Wherever the word "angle" occurs in the listing, copy the whole line.

COLLECTED DATA:
Start of Block
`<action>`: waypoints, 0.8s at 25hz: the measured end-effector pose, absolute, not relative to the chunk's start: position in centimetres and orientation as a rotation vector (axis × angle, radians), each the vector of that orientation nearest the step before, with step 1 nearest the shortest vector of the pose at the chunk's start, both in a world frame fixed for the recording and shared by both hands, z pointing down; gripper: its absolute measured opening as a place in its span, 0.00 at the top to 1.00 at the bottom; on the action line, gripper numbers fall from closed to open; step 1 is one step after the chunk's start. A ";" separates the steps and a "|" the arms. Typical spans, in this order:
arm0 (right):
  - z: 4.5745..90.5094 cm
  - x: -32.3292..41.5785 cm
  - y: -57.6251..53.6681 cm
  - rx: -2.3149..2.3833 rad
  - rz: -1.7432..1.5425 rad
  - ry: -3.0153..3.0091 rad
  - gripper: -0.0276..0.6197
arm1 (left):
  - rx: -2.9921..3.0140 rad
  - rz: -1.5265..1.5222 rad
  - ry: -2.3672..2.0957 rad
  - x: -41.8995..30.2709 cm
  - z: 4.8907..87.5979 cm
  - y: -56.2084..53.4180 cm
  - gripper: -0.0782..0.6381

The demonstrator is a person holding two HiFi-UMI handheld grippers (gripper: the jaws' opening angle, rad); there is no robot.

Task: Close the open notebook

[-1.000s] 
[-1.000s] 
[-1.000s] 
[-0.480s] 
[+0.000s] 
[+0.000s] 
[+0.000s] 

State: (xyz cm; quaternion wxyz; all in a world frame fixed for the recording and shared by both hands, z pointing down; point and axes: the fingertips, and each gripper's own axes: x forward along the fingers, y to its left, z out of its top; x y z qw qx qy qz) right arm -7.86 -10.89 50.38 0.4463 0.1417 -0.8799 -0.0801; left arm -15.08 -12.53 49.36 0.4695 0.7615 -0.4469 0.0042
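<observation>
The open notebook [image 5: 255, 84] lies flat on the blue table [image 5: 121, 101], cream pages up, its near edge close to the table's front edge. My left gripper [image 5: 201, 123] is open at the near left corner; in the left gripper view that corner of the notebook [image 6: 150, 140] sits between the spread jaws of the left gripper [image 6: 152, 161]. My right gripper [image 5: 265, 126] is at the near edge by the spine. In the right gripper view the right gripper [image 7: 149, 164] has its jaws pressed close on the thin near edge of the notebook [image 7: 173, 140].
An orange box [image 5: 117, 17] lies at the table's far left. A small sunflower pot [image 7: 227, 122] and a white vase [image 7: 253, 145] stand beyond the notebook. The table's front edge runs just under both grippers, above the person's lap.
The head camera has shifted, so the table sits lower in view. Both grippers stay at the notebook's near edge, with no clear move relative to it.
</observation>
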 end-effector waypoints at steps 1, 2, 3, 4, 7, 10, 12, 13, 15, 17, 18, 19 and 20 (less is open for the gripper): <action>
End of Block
EXERCISE RESULT:
`<action>`: waypoints, 0.8s at 25hz: the measured end-effector pose, absolute, not relative to the chunk's start: position in centimetres and orientation as a rotation vector (axis × angle, radians), each the vector of that orientation nearest the step before, with step 1 nearest the shortest vector of the pose at the chunk's start, both in a world frame fixed for the recording and shared by both hands, z pointing down; gripper: its absolute measured opening as a place in its span, 0.00 at the top to 1.00 at the bottom; on the action line, gripper numbers fall from closed to open; step 1 is one step after the chunk's start. A ";" separates the steps and a "|" the arms. Typical spans, in this order:
The demonstrator is a person holding two HiFi-UMI handheld grippers (gripper: the jaws' opening angle, rad); there is no robot.

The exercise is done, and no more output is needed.